4.8. Voor een geslaagd beroep op disproportionaliteit is vereist dat betrokkene een belang stelt en zo nodig aantoont, in de vorm van bijvoorbeeld een vanwege de aangevochten registratie afgewezen
financieringsaanvraag, dat hij of zij heeft bij schrapping van de registratie. Ook moeten er voldoende (bijzondere) omstandigheden zijn gesteld zodat aannemelijk is dat ondanks de correcte registratie in dit specifieke geval betrokkene geen (structurele) wanbetaler is waartegen potentiële kredietverstrekkers of betrokkene zelf moeten worden beschermd. In dat verband overweegt de Commissie als volgt.
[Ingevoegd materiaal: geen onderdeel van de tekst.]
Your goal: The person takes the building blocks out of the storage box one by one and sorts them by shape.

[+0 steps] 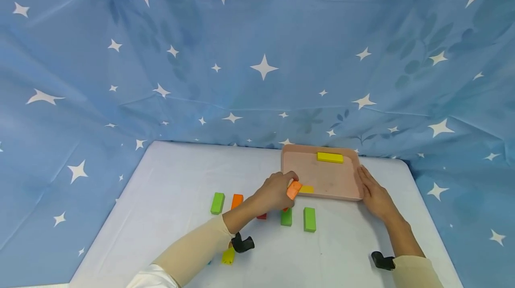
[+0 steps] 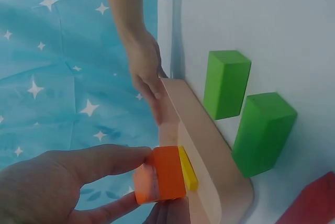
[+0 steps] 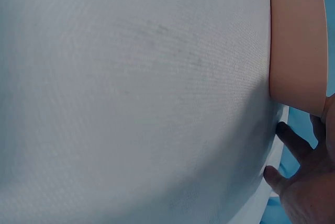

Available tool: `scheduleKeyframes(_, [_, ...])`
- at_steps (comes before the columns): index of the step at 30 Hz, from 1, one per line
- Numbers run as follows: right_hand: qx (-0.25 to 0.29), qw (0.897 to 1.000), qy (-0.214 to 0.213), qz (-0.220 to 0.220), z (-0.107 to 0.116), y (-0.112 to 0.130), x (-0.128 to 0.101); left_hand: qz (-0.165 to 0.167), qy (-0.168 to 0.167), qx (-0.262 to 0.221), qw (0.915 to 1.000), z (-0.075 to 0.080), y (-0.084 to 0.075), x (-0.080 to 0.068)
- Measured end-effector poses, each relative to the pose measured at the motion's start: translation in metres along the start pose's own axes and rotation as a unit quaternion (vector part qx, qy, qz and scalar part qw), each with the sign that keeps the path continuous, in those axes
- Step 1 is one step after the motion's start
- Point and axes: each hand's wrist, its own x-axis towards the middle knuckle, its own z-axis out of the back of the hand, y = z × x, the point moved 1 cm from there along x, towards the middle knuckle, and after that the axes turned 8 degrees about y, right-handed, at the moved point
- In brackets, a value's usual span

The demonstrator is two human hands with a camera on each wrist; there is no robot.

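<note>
My left hand pinches an orange block between thumb and fingers, just over the near left corner of a shallow pink tray. In the left wrist view, the orange block sits at the fingertips above the tray's wall. A yellow block lies along the tray's far side. Another yellow piece shows by the near wall, partly covered. My right hand rests against the tray's right side with its fingers extended; the right wrist view shows its fingers beside the tray's corner.
Two green blocks stand in front of the tray. Left of them, partly behind the left forearm, are a red block, an orange one and a green one. A yellow block lies nearer. A starry blue curtain hangs behind.
</note>
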Motion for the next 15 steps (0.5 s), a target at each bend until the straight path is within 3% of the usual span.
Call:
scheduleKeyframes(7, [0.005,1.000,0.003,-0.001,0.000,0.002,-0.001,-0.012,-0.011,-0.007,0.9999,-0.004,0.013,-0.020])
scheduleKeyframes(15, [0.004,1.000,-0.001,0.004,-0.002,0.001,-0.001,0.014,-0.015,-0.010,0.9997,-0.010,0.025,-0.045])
4.9. De betrokkene heeft een belang gesteld bij verwijdering van de registratie. Betrokkene wil een hypotheek afsluiten. De registratie staat daaraan in de weg. De Commissie gaat ervan uit dat betrokkene daarmee voldoende belang heeft gesteld voor schrapping van de registratie.
4.10. De Commissie komt niet tot het oordeel dat de registratie disproportioneel is. Ervan uitgaande - zoals boven uiteengezet - dat betrokkene het contract is aangegaan, is hij enkele keren verhuisd zonder een adreswijziging op te geven en heeft hij ook verder geen actieve houding versus de deelnemer ingenomen. Hij heeft uiteindelijk de schuld betaald, maar pas na een jarenlange, moeizame incasso door de deelnemer. Betrokkene heeft ook nog een andere negatieve registratie in het CKI.
4.11. De registratie moet mitsdien worden gehandhaafd. Indien betrokkene de beschikking zou krijgen over nieuwe feiten c.q. nieuw bewijs dat de handtekening onder het contract niet van hem is, dan staat het hem vrij bij deze Commissie wederom een klacht in te dienen, niet eerder echter dan dat hij de deelnemer ook daarmee heeft geconfronteerd en haar heeft verzocht de registratie aan te passen, een en ander zoals bepaald in het Reglement.
5. De beslissing
De Commissie, in aanmerking genomen de toepasselijke reglementen, beslist dat de klacht van de betrokkene ongegrond is.